▶ **EXERCISE INSTRUCTIONS**: In the copy of the lines below, leave out pictures and print everything else exactly.

BEGIN DATASET EXTRACT

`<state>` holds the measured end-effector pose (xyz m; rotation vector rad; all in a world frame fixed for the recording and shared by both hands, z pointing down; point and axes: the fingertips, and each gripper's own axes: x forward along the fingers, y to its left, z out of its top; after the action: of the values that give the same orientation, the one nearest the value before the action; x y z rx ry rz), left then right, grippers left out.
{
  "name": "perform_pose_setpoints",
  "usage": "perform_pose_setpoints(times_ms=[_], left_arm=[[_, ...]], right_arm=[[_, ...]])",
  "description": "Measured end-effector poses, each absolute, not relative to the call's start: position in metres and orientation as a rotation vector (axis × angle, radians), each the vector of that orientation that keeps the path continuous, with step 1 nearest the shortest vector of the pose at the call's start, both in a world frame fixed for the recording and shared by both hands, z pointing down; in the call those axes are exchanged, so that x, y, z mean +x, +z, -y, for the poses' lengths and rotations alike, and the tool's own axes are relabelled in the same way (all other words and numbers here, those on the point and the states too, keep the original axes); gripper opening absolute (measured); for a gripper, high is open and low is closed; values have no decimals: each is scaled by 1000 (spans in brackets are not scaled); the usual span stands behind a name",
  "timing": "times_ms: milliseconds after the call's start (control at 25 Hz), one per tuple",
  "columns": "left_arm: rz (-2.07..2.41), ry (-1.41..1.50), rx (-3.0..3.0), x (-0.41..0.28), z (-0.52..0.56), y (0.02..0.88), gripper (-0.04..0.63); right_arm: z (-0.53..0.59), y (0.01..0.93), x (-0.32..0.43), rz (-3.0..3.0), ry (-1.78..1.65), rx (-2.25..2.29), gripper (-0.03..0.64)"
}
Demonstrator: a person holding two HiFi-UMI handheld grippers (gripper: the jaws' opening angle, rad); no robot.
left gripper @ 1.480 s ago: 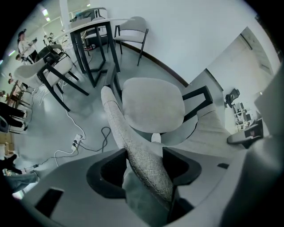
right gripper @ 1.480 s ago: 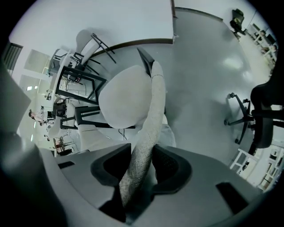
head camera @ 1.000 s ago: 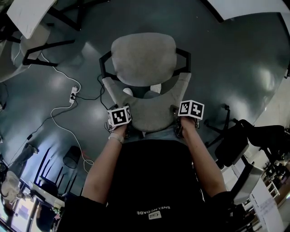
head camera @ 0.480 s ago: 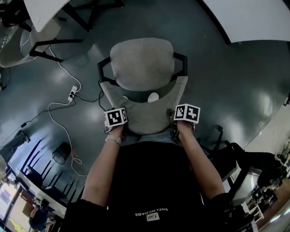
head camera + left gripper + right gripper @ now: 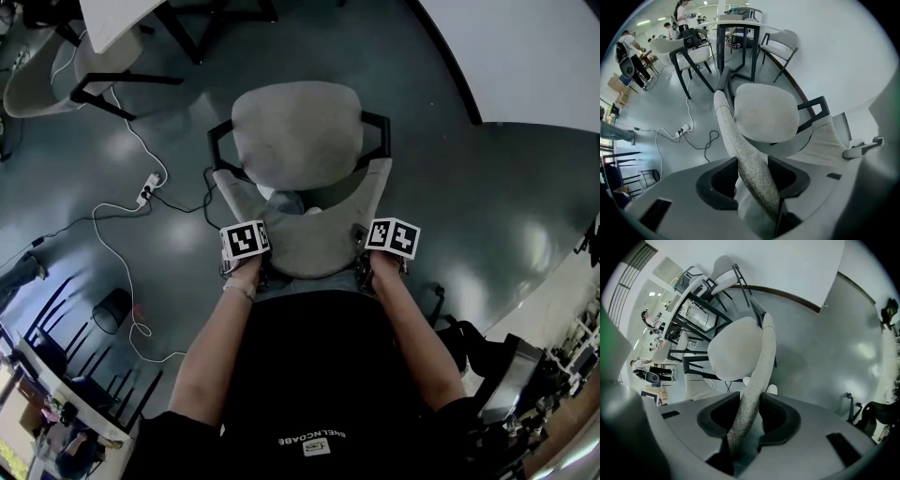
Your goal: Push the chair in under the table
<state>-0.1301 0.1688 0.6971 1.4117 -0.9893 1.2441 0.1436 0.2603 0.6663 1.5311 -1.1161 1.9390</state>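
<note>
A grey upholstered chair with a round seat (image 5: 296,127) and black arms stands on the dark floor just in front of me, short of the white table (image 5: 525,56) at the upper right. Its curved backrest (image 5: 302,239) faces me. My left gripper (image 5: 251,267) straddles the backrest's left top edge (image 5: 740,154), jaws closing with both pads against the fabric. My right gripper (image 5: 367,267) straddles the right top edge (image 5: 757,380) the same way, jaws closing on the fabric. In their own views the left gripper (image 5: 752,171) and the right gripper (image 5: 750,413) point down along the backrest.
A white cable and power strip (image 5: 145,194) trail over the floor at left. Another table and pale chair (image 5: 56,66) stand at the upper left. A black bin (image 5: 112,309) sits lower left; a black chair base (image 5: 506,366) lower right. People stand far off (image 5: 628,47).
The chair and both grippers have moved towards the white table, which now fills more of the upper right. Both jaws have narrowed on the backrest edge.
</note>
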Motion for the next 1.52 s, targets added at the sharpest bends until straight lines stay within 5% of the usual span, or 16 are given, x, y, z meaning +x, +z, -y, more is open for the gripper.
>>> perform_pose_setpoints(times_ms=[1520], left_arm=[[1119, 1012, 1270, -121, 18, 680, 186]], right_arm=[[-18, 653, 169, 1224, 1746, 1447, 130]])
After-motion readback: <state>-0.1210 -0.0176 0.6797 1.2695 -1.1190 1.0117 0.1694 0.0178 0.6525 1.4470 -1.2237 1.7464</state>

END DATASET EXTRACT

▶ **EXPECTED ANSWER**:
`<state>` holds the measured end-effector pose (xyz m; rotation vector rad; all in a world frame fixed for the recording and shared by both hands, z pointing down; point and axes: the fingertips, and each gripper's own axes: x forward along the fingers, y to its left, z out of its top; after the action: of the values that give the same orientation, the one nearest the value before the action; x y z rx ry rz), left then right, grippers left out.
{
  "name": "perform_pose_setpoints",
  "usage": "perform_pose_setpoints(times_ms=[_], left_arm=[[_, ...]], right_arm=[[_, ...]])",
  "description": "Measured end-effector poses, each absolute, not relative to the call's start: position in metres and orientation as a rotation vector (axis × angle, radians), each the vector of that orientation that keeps the path continuous, with step 1 nearest the shortest vector of the pose at the call's start, both in a world frame fixed for the recording and shared by both hands, z pointing down; in the call those axes are exchanged, so that x, y, z mean +x, +z, -y, for the poses' lengths and rotations alike, and the tool's own axes are relabelled in the same way (all other words and numbers here, those on the point and the states too, keep the original axes); gripper opening absolute (measured); for a gripper, high is open and low is closed; values have no decimals: each is scaled by 1000 (spans in brackets are not scaled); the usual span stands behind a name",
  "timing": "times_ms: milliseconds after the call's start (control at 25 Hz), one per tuple",
  "columns": "left_arm: rz (-2.07..2.41), ry (-1.41..1.50), rx (-3.0..3.0), x (-0.41..0.28), z (-0.52..0.56), y (0.02..0.88), gripper (-0.04..0.63); right_arm: z (-0.53..0.59), y (0.01..0.93), x (-0.32..0.43), rz (-3.0..3.0), ry (-1.78..1.65), rx (-2.25..2.29), gripper (-0.03..0.64)"
}
Demonstrator: a person holding two HiFi-UMI handheld grippers (gripper: the jaws' opening angle, rad); no robot.
left gripper @ 1.480 s ago: 
right gripper @ 1.480 s ago: 
head camera @ 1.000 s ago: 
head camera @ 0.480 s ago: 
head camera + left gripper + right gripper @ now: 
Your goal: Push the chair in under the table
<state>-0.1301 0.1688 0.6971 1.4117 -0.9893 1.2441 0.1436 0.2603 0.6663 1.5311 -1.1161 1.9390</state>
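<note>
A grey upholstered chair with a round seat (image 5: 296,127) and black arms stands on the dark floor just in front of me, short of the white table (image 5: 525,56) at the upper right. Its curved backrest (image 5: 302,239) faces me. My left gripper (image 5: 251,267) straddles the backrest's left top edge (image 5: 740,154), jaws closing with both pads against the fabric. My right gripper (image 5: 367,267) straddles the right top edge (image 5: 757,380) the same way, jaws closing on the fabric. In their own views the left gripper (image 5: 752,171) and the right gripper (image 5: 750,413) point down along the backrest.
A white cable and power strip (image 5: 145,194) trail over the floor at left. Another table and pale chair (image 5: 56,66) stand at the upper left. A black bin (image 5: 112,309) sits lower left; a black chair base (image 5: 506,366) lower right. People stand far off (image 5: 628,47).
The chair and both grippers have moved towards the white table, which now fills more of the upper right. Both jaws have narrowed on the backrest edge.
</note>
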Motion for the next 1.52 s, targets added at the sharpest bends until straight lines stay within 5% of the usual span, or 16 are given, x, y, z meaning +x, +z, -y, more is open for the gripper.
>>> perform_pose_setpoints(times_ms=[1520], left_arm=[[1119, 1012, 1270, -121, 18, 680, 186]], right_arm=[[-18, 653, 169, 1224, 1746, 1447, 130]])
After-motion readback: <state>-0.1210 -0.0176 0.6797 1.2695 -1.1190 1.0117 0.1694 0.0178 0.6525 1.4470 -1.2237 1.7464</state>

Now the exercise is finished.